Она, видно, чуть не закричала так снова, но после моих слов плотно сомкнула губы, так что из них вырвалось только короткое мычание; а лицо все наливалось и наливалось чудовищной непонятной полнотой, разгладившей все морщины на коже.

— Господи, мама!

Тут ее отпустило, она задышала частыми, прерывистыми толчками, не открывая глаз, раздвинув, как для поцелуя, губы. Я снял ногу с акселератора и затормозил. Она открыла глаза; взгляд был жесткий, лишенный всякого выражения.

— Не останавливай. Я хочу домой, на свою землю.

— Но какой же смысл? Тебе нужен врач.

Короткая усмешка тронула приоткрытые губы.

— Дома у меня есть таблетки. — Она помолчала, прислушиваясь, как бы прикидывая, есть ли у нее время для полушутливых оправданий. — Слишком много было треволнений за эти два дня.
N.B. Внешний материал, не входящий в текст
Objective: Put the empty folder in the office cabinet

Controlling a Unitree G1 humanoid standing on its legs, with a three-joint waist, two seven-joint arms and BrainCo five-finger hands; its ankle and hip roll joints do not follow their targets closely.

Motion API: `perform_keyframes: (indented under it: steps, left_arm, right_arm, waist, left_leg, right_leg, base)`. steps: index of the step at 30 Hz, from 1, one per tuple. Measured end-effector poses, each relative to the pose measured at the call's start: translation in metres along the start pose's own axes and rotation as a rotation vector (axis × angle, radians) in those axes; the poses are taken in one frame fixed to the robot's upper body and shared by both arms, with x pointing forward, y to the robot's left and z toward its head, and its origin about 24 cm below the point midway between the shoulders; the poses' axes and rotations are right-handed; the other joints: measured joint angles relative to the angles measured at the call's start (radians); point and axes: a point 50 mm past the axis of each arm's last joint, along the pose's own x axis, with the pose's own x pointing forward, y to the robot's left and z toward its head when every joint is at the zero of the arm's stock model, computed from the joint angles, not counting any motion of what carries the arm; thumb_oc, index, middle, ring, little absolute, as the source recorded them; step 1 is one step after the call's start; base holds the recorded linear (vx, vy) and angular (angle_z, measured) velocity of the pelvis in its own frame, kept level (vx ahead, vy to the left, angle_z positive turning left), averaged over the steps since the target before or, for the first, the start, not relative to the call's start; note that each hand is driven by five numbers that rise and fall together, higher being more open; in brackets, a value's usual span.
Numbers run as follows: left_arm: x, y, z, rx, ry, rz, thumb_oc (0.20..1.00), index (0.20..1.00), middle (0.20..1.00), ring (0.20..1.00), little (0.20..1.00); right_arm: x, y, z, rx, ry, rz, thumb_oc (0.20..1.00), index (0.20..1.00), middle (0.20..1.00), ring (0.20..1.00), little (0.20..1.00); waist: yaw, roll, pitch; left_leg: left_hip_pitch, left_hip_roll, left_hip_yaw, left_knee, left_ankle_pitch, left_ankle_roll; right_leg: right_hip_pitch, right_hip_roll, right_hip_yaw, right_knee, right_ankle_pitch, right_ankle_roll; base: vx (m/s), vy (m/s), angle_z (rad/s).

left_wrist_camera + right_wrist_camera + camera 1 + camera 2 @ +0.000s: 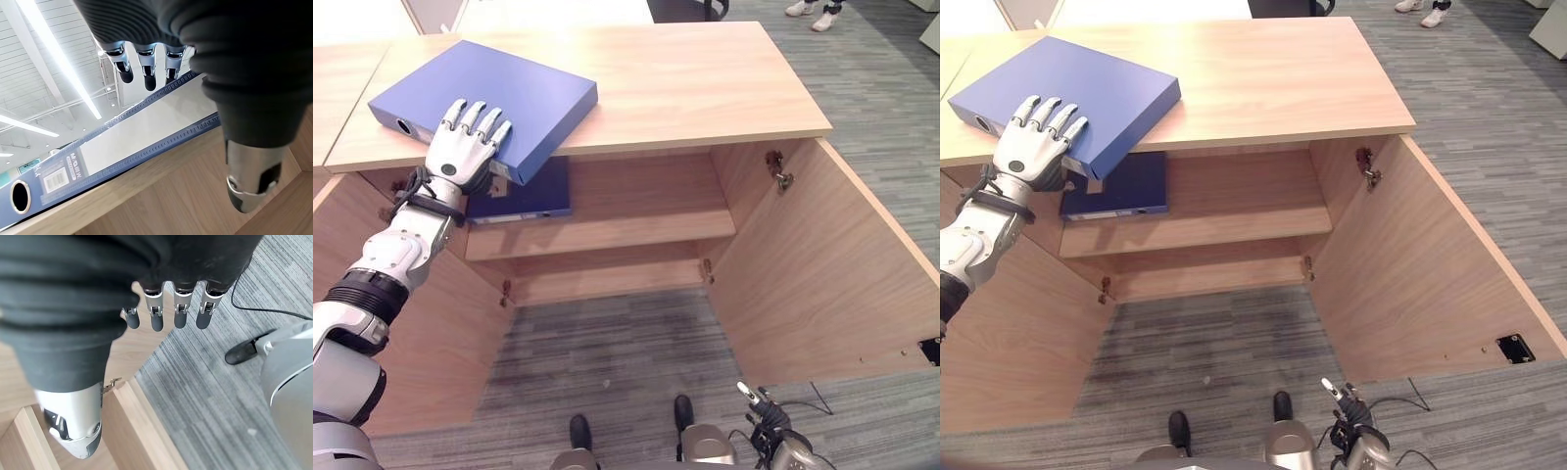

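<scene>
Left hand (462,149) lies flat on the blue folder (524,98), fingers straight and spread over its top near the front edge; thumb below that edge, gripping nothing. The left wrist view adds the folder's spine with a metal ring hole (20,196). Folder is flat and closed, sitting on the wooden cabinet (685,78) top at its left end, one corner overhanging. A second blue folder (524,196) lies on the shelf inside. Right hand (766,416) hangs low, fingers relaxed, empty.
</scene>
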Motion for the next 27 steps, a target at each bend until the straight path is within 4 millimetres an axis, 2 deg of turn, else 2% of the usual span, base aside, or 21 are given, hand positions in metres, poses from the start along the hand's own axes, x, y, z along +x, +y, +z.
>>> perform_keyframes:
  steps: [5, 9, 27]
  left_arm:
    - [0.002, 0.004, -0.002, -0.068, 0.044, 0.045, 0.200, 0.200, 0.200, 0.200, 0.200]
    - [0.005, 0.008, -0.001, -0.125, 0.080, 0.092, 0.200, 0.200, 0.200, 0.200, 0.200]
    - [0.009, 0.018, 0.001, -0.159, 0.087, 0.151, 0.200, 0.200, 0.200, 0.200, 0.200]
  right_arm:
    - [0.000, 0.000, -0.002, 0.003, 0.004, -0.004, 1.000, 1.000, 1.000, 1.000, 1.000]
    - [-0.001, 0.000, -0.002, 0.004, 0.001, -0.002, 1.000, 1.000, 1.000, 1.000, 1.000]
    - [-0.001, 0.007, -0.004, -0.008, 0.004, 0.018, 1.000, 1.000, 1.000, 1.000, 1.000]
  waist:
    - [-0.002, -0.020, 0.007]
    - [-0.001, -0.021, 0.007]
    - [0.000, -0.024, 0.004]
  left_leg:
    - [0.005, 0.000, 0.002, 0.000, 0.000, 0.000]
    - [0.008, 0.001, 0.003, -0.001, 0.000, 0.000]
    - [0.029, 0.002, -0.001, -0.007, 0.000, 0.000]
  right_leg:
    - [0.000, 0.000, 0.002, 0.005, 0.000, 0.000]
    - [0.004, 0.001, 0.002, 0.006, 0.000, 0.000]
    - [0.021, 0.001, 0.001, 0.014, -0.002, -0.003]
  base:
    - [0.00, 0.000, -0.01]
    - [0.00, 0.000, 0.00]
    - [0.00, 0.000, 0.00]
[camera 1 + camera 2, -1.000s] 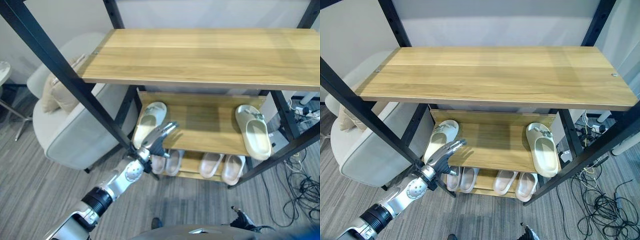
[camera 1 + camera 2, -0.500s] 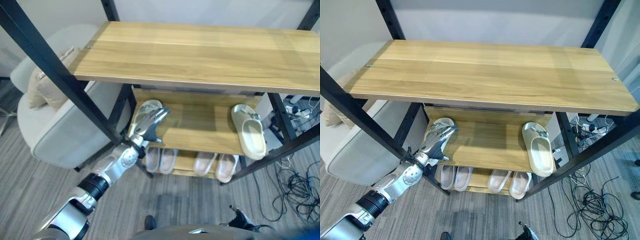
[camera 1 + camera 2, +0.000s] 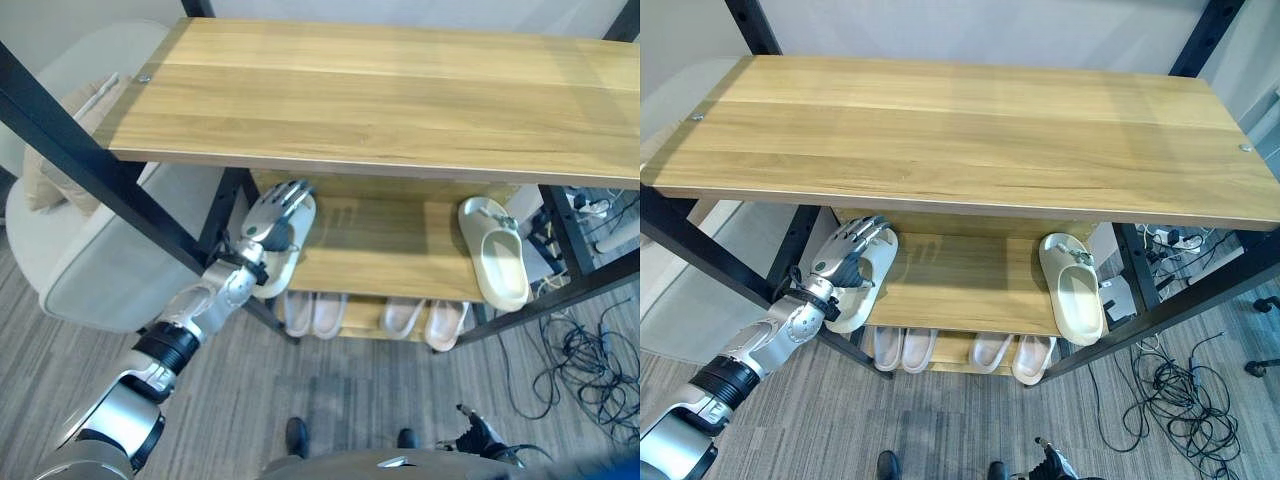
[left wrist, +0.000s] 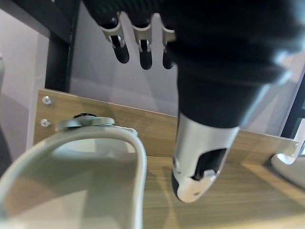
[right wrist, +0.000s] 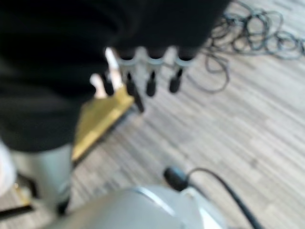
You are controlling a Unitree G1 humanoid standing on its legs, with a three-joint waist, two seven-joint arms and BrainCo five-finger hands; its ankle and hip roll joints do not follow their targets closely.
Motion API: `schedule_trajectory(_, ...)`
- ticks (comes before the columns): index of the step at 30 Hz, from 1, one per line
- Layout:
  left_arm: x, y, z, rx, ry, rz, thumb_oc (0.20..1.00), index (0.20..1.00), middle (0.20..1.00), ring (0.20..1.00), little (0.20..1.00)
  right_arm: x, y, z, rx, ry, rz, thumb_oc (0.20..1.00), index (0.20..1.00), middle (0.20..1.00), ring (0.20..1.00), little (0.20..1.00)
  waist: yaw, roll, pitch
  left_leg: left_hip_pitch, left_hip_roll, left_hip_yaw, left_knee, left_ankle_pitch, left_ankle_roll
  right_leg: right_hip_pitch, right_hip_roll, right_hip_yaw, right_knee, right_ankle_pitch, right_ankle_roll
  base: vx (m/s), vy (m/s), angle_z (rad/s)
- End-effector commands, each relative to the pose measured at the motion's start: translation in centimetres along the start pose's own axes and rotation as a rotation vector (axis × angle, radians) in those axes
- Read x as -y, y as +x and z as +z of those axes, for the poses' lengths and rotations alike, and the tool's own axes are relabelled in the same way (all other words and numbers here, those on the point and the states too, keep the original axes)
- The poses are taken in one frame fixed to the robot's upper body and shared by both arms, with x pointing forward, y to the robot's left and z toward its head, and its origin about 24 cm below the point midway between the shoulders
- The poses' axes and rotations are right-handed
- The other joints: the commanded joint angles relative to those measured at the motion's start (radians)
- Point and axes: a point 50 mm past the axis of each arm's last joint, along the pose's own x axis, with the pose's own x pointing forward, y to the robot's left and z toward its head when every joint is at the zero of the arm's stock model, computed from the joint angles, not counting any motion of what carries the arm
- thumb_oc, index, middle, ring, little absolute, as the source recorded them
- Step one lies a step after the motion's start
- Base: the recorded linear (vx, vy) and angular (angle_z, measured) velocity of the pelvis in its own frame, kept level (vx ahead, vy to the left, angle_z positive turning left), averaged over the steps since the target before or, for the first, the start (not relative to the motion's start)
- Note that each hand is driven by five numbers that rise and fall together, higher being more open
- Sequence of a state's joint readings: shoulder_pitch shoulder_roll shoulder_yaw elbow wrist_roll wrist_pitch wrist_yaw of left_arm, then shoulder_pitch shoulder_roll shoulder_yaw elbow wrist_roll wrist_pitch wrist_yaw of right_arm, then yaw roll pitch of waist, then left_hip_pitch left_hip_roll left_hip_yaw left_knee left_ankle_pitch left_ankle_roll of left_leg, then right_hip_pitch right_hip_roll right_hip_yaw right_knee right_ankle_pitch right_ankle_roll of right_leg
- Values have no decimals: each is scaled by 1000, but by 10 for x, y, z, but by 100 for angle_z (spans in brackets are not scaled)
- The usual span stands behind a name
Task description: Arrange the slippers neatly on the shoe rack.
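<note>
The shoe rack (image 3: 970,110) has three wooden shelves. The middle shelf (image 3: 960,290) holds two pale slippers, and they sit far apart. The left slipper (image 3: 290,245) lies at the left end, with its heel sticking out a bit over the front edge. The right slipper (image 3: 1072,300) lies at the right end, also hanging over the front a little. They are a pair, so they should sit side by side to look neat.

The left hand (image 3: 268,218) reaches in under the top shelf and sits right over the left slipper. Its fingers (image 4: 143,45) are straight and spread, not wrapped round anything. The wrist view shows the thumb (image 4: 195,162) pointing down just beside the slipper's strap (image 4: 109,138). I think the hand is there to grab or push this slipper toward the other one.

The right hand (image 5: 143,71) hangs low over the floor (image 5: 248,119), fingers loose, holding nothing.

Four more slippers (image 3: 960,350) sit tidy on the bottom shelf. A pale chair (image 3: 90,250) stands left of the rack.
</note>
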State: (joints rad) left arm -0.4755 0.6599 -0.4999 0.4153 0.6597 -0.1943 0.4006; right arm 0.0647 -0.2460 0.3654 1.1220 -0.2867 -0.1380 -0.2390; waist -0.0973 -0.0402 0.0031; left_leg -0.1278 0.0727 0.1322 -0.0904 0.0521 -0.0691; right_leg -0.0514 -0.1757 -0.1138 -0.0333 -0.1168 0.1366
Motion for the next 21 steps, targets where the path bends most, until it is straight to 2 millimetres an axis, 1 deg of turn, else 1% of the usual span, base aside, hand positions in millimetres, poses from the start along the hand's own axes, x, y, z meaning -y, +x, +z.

Я ведь привыкла жить тихо.

Я поехал дальше. Проплыло мимо взлохмаченное маленькое поле. Показалось большое, на котором я косил вчера. Когда мы поравнялись со старой грушей, мать снова вскрикнула; крик на этот раз был громкий, но протяжный, почти стон. Мне было приятно, что она дала себе волю, не пыталась больше сдерживаться, щадя мое неведение.

— Что это — сердце?

Она ответила:

— Нет, больше грудь и плечи. Когда дойдет до сердца, мне уже не придется рассказывать об этом.

Я пересек газон и остановил машину у кухонного крыльца. Залаяли собаки, но других признаков жизни не было заметно. Водопроводная колонка и увечный куст бирючины стояли как двое воришек, застигнутых на месте преступления.

— Ты сможешь идти?

— Идти смогу, а вот дверь не могу отворить.

Я понял это так, что она не знает, как действуют ручки в «ситроене», но, оглянувшись, увидел, что она сидит, даже не пытаясь шевельнуть рукой. Я обошел кругом и отворил дверь. Не встречая сопротивления, я взял ее под локоть и помог выйти из машины. Казалось, она твердо стоит на траве обеими ногами, но плечи ее были по-прежнему согнуты, и она не сразу решилась отойти от машины, в которой можно было найти опору.

— Надо вывести собак, — сказала она.

Собаки отчаянно лаяли; может быть, стоя рядом, мы показались им одним неведомым существом, в котором противоестественно слились хорошо знакомые запахи и очертания. Пока мы медленно обходили машину, щенок опрокинул пустое ведерко, а одна из больших собак прыгнула и вцепилась когтями в проволочную сетку, но сорвалась.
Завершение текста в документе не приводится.